Aspen carvings a window into Basque history
Traveling hundreds of miles through Nevada’s high desert and Ruby Mountains more than a half century ago, a young immigrant from the Basque region of Spain tended his sheep and rarely ventured into a town.
Now, Abel Mendeguia is working to ensure his and the legacy of other Basque shepherds who literally left their mark in the high country of the Sierra Nevada, Hope Valley and the Ruby Mountains.
Mendeguia eventually bought his own shepherding outfit in the spring of 1966 from a fellow in Russell Valley, just north of Truckee off Highway 89. For the next 25 years, Mendeguia ran his sheep from California’s Central Valley, up and over the Sierra to Virginia City and then back, grazing his animals like the countless other Basque men who dominated the livestock industry in the West from the turn of the century through the 1970s.
Speakers of a language called Euskara, the Basque are from a region of the Pyrenees mountains straddling the border between France and Spain. More than a century ago, Basque men were part of the wave of travelers headed to the Golden and Silver states to stake their claims among the much publicized mines. In so doing, the Basque took root throughout the West, including the Sierra Nevada and the high desert of Northern Nevada.
Mendeguia was a teenager when he came over with 300 other Basque and his three brothers in 1951. He worked as a shepherd, a solitary job not fit for the weak.

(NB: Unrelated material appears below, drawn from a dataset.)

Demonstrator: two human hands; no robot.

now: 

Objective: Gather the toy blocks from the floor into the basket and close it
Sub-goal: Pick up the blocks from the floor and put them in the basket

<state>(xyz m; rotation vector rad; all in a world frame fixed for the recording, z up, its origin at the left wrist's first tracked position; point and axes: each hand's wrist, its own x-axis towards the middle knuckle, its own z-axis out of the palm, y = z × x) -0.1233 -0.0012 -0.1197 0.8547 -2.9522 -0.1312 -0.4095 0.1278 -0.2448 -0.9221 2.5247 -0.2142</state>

“He said at first that he cried a lot,” Mendeguia’s wife, Judy, says of her husband’s early years herding sheep. “But the Basque people are known for their discipline, tolerance and acceptance.”
Carving out history
Herding 5,000 to 10,000 head throughout the year, picking up camp and moving four times a year and living without electricity for nine months at a time, the Mendeguias were part of the last strong contingency of sheepherders in the Sierra until they sold their outfit in 1991.

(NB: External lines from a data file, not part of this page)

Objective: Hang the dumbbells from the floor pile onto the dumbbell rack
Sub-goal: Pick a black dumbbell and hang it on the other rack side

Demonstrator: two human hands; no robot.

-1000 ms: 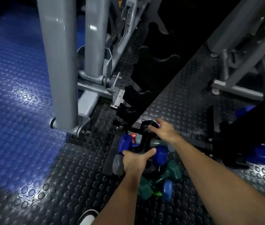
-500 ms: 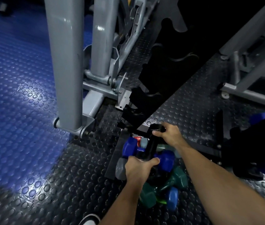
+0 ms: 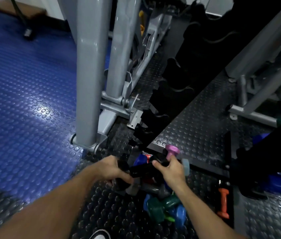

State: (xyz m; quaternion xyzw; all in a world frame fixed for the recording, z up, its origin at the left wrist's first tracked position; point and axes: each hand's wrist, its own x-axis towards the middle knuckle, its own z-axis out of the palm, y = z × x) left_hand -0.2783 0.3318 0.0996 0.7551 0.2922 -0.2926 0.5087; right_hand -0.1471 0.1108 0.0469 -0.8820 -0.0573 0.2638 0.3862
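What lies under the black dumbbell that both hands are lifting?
Under the black dumbbell, gripped by the left hand and right hand, lies the floor pile: a grey dumbbell, a green dumbbell and blue dumbbells. Hands and dumbbell cover whatever sits directly beneath.

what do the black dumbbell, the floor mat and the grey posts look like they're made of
Black dumbbell: probably rubber-coated, matte, no glare. Floor mat: studded rubber by the look, semi-gloss, raised dots catching light. Grey posts: likely painted steel, smooth with soft highlights.
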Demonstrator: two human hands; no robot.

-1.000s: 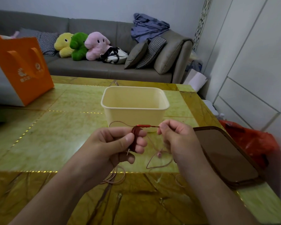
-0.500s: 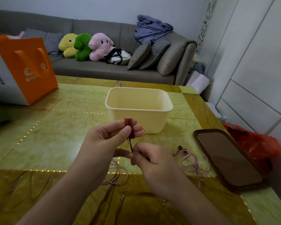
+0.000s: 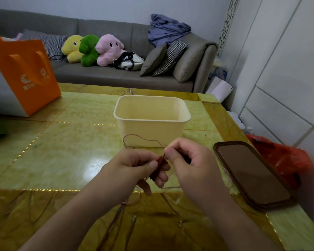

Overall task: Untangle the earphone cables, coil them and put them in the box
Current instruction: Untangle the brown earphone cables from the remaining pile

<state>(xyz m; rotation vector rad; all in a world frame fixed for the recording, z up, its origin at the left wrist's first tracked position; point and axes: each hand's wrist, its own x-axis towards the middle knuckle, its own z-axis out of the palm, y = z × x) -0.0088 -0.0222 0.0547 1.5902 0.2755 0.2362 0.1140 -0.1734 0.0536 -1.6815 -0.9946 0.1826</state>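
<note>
**Winding the red cable by hand**

Fingers of the left hand (image 3: 134,167) were curled round a small dark-red bundle of coiled cable (image 3: 159,166), the thumb pressing it against the forefinger. Just beside it, the right hand (image 3: 190,163) pinched the free strand between thumb and forefinger, the other fingers curled in. Both hands hovered above the near part of the table (image 3: 62,160), touching at the bundle.

From the pinch a thin loop of the red cable (image 3: 141,137) arched up and away, showing against the front wall of the box. Below the hands, a paler pinkish cable (image 3: 132,201) trailed loose on the tabletop, and more of it seemed to lie by the right wrist; that one looked not yet coiled.

To do this step well, I judged that the right hand should feed the strand with light, even tension, laying each turn beside the last, while the left thumb kept the bundle from springing open. The loose loop ought to be drawn in before it snagged.

To the right lay a phone (image 3: 252,174), face up. Beyond the hands stood the cream box (image 3: 150,131), open-topped, no cable visible inside it. Farther left stood an orange bag (image 3: 25,73), and behind all a grey sofa (image 3: 116,77).
</note>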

Abel says he has been back to retrace his trail in the Rubies and found the aspen trees on which he carved his name. Now, the retired Reno couple is working with the U.S. Forest Service to preserve their 125-year-old camp in the Russell Valley with hopes of getting it on the National Register of Historic Places.

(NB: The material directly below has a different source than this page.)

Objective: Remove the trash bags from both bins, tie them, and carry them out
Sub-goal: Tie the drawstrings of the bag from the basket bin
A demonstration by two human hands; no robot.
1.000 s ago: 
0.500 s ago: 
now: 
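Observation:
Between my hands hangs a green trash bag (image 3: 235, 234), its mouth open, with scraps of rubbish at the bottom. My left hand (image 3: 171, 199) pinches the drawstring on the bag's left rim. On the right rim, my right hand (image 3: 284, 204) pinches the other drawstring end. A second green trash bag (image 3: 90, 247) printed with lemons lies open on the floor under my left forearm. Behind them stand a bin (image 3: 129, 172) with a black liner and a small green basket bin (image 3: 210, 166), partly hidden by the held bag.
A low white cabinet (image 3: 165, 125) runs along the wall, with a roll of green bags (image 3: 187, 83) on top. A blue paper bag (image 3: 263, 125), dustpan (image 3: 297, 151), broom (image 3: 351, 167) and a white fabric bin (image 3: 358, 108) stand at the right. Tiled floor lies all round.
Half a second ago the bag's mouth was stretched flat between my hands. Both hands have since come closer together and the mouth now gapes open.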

“I miss it; all the sheep – I don’t know anything else,” a shy Abel says, then laughs. “The animals, they don’t talk to you back.”
Surrounded by thousands of woolly souls but no one to converse with, Basque shepherds in the Sierra decades ago had a unique method of communication that lingers to this day. Carvings were etched into aspen trees by Basque herders as a way of leaving messages and more for their brethren.
Hikers who’ve trekked up and down the Sierra may have found themselves among groves of enscripted aspens, typically near a water source or open valley. They are the remnants of traveling shepherds who left their stories on the smooth bark. Many of the artifacts remain in the country in and around Hope Valley, south of Lake Tahoe.
Basque author José Mallea-Olaetxe wrote “Speaking Through the Aspens.” He’s spent years documenting the carvings throughout the West.
According to Mallea-Olaetxe, the carvings reflect the shepherds innermost thoughts and their location along herding routes, of which there were many. He says it is difficult for most people to comprehend the importance that sheep had in the developing of the West, where California in the 1800s had 6 million sheep, Nevada had 2 million.
“Idaho, Montana and Wyoming had twice more than Nevada,” Mallea-Olaetxe writes .
“The Aspens stand as witness for these men, for example, they tell us that most sheepherders were Basque, … without tree carvings, the sheep industry would be a huge black hole,” writes Mallea-Olaetxe.
“The Aspen carvings constitute an untapped source to learn about who the real sheepherders were.”
Michael Baldrica, the archeologist for the Tahoe National Forest’s Sierraville Ranger District, says carvings can tell you which side the shepherd or his father was on during the Spanish Civil War, or provide a clear path to follow an individual shepherd’s grazing routes.
“You can follow (the route) carver by carver just about,” Baldrica says. “The trees can tell you where the herder went in a given year.”
A disappearing canvas
Forces of nature, however, threaten to disintegrate the Basque legacy in the Sierra. Despite the efforts of people like the Mendeguias, Baldrica and Truckee Ranger District Archeologist Carrie Smith, the carvings will eventually die off and old sheep camps will crumble into the past.
“The carvings – the aspen groves, they’re dying,” Smith says. “(The aspen) is not a long-living tree, and aspen ecology is a complex thing. They like fire, and with actively suppressing fire aspens die.”
Smith says that the groves where much of the Basque carvings are found are being overgrown by evergreens, and in certain areas beavers are threatening the aspens. A typical aspen lives 60 to 80 years, some occasionally live more than 100 years.
Defacement of the aspens – new carvings over the decades-old carvings – is also destroying the rich grazing history of the high Sierra’s valleys.